◆ Given material:
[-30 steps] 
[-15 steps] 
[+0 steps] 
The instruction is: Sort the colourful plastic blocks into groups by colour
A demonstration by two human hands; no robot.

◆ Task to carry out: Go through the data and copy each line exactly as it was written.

◆ Result of the exercise:
[-30 steps] 
[-15 steps] 
[+0 steps] 
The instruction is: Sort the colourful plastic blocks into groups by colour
A demonstration by two human hands; no robot.

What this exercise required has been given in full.